== About this task ==
Give again, word for word, every line below from the one that has "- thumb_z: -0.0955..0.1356" through the one that has "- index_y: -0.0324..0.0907", both included, and no others.

== Information shown ==
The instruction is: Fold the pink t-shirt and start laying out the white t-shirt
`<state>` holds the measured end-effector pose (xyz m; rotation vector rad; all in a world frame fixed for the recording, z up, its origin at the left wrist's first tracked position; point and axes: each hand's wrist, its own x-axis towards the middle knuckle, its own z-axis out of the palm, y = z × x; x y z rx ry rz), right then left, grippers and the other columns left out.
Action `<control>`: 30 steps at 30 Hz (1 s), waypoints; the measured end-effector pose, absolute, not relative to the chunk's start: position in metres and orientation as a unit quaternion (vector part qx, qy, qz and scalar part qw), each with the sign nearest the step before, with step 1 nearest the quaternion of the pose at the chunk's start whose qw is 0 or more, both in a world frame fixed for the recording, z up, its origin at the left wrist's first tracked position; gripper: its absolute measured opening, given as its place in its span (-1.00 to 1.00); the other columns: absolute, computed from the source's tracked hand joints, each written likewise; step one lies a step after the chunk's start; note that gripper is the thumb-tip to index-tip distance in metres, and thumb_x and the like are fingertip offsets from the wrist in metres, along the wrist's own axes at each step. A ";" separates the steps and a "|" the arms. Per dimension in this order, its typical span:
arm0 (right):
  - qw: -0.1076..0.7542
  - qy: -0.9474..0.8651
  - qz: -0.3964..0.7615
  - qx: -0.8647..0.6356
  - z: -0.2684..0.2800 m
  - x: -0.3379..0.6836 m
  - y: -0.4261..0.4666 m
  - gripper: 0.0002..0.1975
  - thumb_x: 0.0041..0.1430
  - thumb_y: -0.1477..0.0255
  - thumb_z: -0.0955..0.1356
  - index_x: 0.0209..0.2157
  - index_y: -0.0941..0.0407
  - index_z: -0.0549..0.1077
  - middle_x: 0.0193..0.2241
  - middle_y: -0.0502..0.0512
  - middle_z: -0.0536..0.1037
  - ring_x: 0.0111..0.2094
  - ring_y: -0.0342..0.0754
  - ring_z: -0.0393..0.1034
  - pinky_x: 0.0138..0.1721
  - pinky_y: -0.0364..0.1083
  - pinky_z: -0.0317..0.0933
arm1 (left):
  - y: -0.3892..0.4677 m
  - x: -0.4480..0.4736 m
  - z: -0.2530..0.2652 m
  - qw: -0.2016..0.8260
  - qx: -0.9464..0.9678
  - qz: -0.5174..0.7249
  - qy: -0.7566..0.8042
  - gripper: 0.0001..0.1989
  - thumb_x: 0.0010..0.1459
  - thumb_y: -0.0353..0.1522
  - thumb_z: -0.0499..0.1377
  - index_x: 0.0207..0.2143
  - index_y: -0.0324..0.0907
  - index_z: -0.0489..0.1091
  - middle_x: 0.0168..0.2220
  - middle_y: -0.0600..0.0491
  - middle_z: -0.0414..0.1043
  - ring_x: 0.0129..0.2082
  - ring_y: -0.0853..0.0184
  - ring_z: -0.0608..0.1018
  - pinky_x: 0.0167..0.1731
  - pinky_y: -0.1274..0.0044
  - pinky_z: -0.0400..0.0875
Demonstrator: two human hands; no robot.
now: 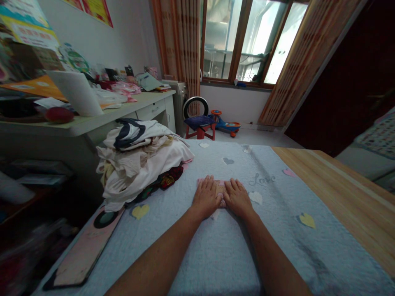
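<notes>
A small folded pink patterned cloth [221,188] lies on the light blue blanket [216,255] in the middle of the head view. My left hand [207,196] rests flat on its left side, palm down with the fingers stretched forward. On the right side lies my right hand [238,198], also flat and palm down. Both thumbs come close together over the cloth. The hands cover much of it, so its full shape is hidden.
To the left is a heap of clothes [138,158]. A long pink board-like item [86,250] with a dark ring lies in front of it. A cluttered desk [148,102] stands farther left. Bare wooden surface [339,185] shows on the right; a red stool [200,130] stands beyond.
</notes>
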<state>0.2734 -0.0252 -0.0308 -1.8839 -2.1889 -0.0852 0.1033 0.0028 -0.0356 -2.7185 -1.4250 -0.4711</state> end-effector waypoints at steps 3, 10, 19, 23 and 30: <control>0.116 -0.734 -0.028 -0.669 -0.032 0.274 -0.024 -0.52 0.32 0.33 0.21 0.23 0.13 0.32 0.25 0.25 0.32 0.33 0.15 0.03 0.31 0.16 -0.15 | 0.005 0.102 -0.038 0.009 -0.894 -0.145 -0.425 -0.44 0.38 -0.17 -0.14 0.33 -0.22 0.10 0.40 -0.08 0.00 0.40 0.18 0.00 0.33 0.27 -0.05; 0.086 -0.697 -0.015 -0.712 -0.033 0.282 -0.021 -0.35 0.31 0.11 0.21 0.30 0.19 0.22 0.33 0.34 0.14 0.36 0.19 -0.05 0.28 0.10 -0.10 | 0.008 0.103 -0.040 -0.006 -0.895 -0.133 -0.426 -0.41 0.39 -0.15 -0.15 0.34 -0.27 0.08 0.35 -0.13 0.11 0.37 0.15 0.11 0.32 0.31 -0.02; 0.092 -0.677 -0.005 -0.730 -0.037 0.295 -0.020 -0.40 0.37 0.14 0.14 0.30 0.17 0.21 0.33 0.36 0.14 0.36 0.17 -0.04 0.26 0.13 -0.08 | 0.004 0.101 -0.034 -0.022 -0.881 -0.132 -0.454 -0.39 0.36 -0.11 -0.08 0.34 -0.22 0.07 0.36 -0.15 0.09 0.37 0.11 0.09 0.32 0.25 -0.04; 0.079 -0.657 0.012 -0.750 -0.034 0.295 -0.021 -0.38 0.38 0.10 0.12 0.32 0.14 0.18 0.35 0.38 0.08 0.35 0.21 -0.03 0.25 0.18 -0.09 | 0.003 0.101 -0.035 -0.011 -0.874 -0.133 -0.468 -0.38 0.35 -0.08 -0.08 0.34 -0.18 0.08 0.36 -0.17 0.07 0.37 0.03 0.07 0.32 0.17 -0.10; 0.080 -0.637 -0.004 -0.767 -0.034 0.299 -0.021 -0.37 0.37 0.13 0.14 0.31 0.23 0.18 0.32 0.40 0.15 0.33 0.19 0.01 0.26 0.13 -0.07 | 0.002 0.101 -0.033 -0.004 -0.872 -0.127 -0.473 -0.37 0.34 -0.06 -0.06 0.34 -0.15 0.08 0.36 -0.18 0.07 0.37 -0.02 0.08 0.32 0.14 -0.12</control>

== Exercise answer ==
  - thumb_z: -0.0955..0.1356
  - index_x: 0.0209..0.2157
  - index_y: -0.0941..0.0407
  - index_z: -0.0549..0.1077
  - middle_x: 0.0193..0.2241
  - middle_y: -0.0502..0.0512
  - middle_z: -0.0536..0.1037
  - ring_x: 0.0111..0.2094
  - ring_y: -0.0342..0.0754
  - ring_z: -0.0393..0.1034
  - pinky_x: 0.0138..0.1721
  - pinky_y: -0.0364..0.1083
  - pinky_z: -0.0317..0.0933
arm1 (left):
  - y: -0.3892..0.4677 m
  - x: -0.4480..0.4736 m
  - z: -0.2530..0.2652 m
  - qw: -0.2016..0.8260
  - qx: -0.9464..0.9678
  - qz: -0.5174..0.7249
  - qy: -0.7566..0.8042
  - gripper: 0.0001..0.1989
  - thumb_x: 0.0010..0.1459
  - thumb_y: -0.0353..0.1522
  - thumb_z: -0.0499..0.1377
  - index_x: 0.0207..0.2143
  - index_y: -0.0324..0.0907

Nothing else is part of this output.